§ **Work task**:
Scan the records below. List lines holding "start".

§ **Listed entries**:
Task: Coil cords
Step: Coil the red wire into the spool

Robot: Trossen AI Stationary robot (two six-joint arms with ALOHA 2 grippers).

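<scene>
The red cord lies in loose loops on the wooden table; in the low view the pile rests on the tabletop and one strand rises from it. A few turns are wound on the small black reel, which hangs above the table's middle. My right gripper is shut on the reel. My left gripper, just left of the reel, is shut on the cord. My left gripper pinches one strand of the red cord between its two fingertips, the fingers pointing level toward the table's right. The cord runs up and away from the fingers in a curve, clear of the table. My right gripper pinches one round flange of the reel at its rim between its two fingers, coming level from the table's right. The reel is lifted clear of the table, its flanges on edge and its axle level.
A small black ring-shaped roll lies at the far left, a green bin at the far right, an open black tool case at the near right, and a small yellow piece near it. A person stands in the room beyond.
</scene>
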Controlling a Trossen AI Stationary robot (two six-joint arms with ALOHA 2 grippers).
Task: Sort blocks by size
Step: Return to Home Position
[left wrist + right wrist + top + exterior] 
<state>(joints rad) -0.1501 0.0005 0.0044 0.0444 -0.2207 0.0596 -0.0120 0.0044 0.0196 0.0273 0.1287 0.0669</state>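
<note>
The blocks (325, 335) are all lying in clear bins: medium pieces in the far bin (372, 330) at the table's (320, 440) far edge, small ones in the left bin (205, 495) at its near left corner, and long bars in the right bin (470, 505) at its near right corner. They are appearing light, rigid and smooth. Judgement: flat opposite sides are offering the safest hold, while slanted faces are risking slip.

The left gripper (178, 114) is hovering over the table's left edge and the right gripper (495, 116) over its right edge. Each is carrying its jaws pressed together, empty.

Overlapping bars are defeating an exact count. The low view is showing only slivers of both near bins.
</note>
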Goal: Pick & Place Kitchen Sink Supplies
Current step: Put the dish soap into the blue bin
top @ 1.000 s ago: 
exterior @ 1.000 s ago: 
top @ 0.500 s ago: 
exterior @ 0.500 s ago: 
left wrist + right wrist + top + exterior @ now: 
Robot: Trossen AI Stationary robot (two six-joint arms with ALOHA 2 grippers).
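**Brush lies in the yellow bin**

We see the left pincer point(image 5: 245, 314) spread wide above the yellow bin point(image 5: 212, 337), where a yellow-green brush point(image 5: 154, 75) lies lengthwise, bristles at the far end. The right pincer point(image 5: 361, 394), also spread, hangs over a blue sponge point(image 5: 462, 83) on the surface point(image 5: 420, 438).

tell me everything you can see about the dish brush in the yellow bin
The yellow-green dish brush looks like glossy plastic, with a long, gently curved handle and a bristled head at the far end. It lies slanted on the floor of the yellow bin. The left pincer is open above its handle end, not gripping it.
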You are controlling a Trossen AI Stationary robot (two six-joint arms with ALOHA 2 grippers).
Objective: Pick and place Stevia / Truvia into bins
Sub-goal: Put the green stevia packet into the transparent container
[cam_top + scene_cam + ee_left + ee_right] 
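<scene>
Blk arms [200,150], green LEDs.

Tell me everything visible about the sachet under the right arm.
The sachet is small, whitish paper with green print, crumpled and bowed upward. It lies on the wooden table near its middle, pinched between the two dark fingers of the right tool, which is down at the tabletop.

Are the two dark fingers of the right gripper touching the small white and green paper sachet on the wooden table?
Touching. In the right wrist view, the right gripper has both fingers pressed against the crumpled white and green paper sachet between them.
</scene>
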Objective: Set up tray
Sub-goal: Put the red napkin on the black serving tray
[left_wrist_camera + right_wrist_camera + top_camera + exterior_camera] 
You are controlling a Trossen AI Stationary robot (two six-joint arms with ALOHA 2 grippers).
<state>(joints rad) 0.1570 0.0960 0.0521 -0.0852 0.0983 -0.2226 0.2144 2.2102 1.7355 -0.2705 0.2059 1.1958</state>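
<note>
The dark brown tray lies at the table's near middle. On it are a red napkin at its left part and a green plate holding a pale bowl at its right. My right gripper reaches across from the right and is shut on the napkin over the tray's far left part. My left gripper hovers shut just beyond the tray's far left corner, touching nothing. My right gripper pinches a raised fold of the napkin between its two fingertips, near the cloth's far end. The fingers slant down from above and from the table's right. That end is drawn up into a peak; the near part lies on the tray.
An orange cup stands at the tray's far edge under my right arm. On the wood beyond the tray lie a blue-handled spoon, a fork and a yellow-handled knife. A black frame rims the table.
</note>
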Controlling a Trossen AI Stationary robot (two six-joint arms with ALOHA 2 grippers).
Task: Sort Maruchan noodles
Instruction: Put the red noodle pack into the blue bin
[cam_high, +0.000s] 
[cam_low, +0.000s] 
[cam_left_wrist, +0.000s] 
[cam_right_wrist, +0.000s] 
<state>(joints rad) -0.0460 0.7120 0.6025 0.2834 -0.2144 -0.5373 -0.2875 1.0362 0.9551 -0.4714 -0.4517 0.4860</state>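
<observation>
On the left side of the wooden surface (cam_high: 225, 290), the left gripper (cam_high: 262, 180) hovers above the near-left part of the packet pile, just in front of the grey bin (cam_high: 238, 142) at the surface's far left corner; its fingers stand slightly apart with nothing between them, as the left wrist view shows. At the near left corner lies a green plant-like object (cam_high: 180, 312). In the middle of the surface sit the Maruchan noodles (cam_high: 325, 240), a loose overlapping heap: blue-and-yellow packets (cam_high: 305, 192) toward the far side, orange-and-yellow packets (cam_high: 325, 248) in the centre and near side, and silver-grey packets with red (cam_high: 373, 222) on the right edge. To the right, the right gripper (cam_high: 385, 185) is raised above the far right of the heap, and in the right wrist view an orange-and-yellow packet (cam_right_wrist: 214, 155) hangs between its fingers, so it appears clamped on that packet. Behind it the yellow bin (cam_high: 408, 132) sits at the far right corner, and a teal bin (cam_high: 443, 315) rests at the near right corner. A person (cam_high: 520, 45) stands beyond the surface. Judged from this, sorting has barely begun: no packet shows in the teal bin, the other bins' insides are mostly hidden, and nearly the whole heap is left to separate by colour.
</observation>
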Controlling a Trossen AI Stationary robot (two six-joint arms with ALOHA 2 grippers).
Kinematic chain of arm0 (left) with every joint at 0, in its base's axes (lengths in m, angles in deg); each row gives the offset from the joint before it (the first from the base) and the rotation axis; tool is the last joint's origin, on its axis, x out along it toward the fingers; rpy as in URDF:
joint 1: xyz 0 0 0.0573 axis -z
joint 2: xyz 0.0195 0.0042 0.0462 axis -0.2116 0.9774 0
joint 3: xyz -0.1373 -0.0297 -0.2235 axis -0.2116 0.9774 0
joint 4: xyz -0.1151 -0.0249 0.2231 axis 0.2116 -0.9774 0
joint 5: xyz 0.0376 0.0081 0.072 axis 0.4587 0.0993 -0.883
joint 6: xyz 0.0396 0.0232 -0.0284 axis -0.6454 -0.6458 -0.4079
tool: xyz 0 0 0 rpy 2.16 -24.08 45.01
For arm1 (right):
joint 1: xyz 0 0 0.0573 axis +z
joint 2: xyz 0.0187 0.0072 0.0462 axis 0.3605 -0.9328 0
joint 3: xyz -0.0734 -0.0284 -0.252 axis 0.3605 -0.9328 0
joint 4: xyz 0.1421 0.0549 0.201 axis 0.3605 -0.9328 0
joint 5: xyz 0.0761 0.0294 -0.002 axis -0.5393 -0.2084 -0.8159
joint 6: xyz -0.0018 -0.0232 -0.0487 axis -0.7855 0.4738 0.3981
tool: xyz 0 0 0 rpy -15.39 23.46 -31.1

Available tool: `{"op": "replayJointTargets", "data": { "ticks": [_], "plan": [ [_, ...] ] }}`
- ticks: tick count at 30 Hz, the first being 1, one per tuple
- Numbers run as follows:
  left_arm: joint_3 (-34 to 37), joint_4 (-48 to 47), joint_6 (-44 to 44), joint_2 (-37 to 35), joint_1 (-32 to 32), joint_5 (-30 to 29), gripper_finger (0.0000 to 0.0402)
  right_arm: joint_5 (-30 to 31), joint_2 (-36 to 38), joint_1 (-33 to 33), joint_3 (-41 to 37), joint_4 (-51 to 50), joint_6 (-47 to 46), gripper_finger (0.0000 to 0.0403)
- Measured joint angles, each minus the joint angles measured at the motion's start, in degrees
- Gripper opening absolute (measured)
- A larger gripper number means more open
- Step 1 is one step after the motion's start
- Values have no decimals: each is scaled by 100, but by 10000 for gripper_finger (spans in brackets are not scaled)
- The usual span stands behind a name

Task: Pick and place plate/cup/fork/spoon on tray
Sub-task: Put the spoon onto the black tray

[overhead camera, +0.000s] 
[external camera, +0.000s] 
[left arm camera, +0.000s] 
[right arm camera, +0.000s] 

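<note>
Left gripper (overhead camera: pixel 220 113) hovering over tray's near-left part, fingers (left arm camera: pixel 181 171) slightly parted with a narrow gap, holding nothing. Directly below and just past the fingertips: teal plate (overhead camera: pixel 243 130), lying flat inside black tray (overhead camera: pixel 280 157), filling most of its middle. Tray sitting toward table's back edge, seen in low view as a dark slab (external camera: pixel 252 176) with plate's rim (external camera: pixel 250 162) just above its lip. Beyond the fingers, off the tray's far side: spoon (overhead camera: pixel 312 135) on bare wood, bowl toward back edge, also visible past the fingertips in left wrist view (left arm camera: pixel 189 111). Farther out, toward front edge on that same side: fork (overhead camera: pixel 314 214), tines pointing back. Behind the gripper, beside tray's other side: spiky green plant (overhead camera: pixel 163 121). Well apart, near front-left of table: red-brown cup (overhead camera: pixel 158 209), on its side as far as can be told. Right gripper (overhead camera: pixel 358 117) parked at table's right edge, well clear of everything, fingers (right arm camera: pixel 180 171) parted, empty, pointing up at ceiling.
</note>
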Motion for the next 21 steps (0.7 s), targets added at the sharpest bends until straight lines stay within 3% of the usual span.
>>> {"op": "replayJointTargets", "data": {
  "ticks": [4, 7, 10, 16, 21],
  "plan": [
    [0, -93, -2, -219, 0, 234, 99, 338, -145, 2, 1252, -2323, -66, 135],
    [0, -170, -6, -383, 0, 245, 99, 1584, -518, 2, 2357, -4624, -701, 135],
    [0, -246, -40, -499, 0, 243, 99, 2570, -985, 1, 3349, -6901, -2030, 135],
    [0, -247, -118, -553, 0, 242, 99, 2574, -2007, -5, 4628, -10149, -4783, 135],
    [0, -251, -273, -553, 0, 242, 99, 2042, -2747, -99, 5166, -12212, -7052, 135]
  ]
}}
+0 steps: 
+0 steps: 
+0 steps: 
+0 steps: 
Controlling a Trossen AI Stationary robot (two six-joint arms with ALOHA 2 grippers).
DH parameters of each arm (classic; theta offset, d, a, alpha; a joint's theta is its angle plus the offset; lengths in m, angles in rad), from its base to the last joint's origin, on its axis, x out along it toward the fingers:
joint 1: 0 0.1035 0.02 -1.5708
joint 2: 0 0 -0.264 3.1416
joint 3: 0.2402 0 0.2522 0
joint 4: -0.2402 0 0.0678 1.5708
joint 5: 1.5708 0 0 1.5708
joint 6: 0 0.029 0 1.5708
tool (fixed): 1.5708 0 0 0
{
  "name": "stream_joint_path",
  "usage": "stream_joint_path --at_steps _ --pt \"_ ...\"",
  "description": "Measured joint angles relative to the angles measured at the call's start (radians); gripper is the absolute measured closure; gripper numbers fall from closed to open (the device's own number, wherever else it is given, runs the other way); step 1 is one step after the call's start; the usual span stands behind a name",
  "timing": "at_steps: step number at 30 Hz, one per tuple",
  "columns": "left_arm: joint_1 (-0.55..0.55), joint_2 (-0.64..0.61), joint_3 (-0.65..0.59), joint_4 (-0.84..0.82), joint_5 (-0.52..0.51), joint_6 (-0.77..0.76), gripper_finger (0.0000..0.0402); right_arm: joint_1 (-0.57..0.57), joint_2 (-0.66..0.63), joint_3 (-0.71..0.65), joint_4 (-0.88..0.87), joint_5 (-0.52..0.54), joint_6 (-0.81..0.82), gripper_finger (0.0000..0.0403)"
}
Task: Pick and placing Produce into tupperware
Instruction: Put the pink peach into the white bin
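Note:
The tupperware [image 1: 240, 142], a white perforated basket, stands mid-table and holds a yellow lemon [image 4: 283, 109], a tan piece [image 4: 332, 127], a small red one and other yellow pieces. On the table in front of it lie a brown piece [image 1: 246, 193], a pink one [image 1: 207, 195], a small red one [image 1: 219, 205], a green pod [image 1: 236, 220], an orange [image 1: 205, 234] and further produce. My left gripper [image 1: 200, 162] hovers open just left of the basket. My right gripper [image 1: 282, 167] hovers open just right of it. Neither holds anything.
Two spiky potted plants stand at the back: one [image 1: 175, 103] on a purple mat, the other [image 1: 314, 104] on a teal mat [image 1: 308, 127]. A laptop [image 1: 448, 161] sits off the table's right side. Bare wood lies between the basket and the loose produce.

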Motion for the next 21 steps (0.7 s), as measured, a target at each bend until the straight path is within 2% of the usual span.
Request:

§ **Solution to this problem**:
- Measured joint angles, each minus the joint angles measured at the motion's start, in degrees
- Step 1 is one step after the motion's start
  "description": "Measured joint angles relative to the angles measured at the call's start (radians); gripper is the absolute measured closure; gripper numbers fall from closed to open (the device's own number, wherever else it is given, runs the other way); step 1 is one step after the call's start; the usual span stands behind a name",

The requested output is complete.